Records supplied →

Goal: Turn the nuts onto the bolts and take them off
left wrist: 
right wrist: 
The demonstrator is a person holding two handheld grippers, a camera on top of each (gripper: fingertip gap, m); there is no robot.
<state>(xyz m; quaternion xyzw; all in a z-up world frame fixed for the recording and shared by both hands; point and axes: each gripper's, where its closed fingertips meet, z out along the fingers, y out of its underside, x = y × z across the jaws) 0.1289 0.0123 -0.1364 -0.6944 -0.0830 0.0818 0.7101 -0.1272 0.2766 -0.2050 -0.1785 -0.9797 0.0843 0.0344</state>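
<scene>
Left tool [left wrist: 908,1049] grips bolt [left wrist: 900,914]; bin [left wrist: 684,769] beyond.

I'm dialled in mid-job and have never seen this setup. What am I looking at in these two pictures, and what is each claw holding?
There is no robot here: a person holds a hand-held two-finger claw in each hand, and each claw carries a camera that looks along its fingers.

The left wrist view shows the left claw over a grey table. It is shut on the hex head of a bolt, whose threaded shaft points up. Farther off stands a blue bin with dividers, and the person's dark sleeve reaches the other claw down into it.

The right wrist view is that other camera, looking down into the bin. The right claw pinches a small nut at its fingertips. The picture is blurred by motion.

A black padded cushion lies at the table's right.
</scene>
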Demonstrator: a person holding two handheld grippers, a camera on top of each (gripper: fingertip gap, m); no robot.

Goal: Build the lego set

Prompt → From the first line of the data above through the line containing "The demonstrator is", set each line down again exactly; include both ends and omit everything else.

Output of the exercise →
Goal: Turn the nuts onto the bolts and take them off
left wrist: 
right wrist: 
The demonstrator is a person holding two handheld grippers, a camera on top of each (gripper: fingertip gap, m); there is no robot.

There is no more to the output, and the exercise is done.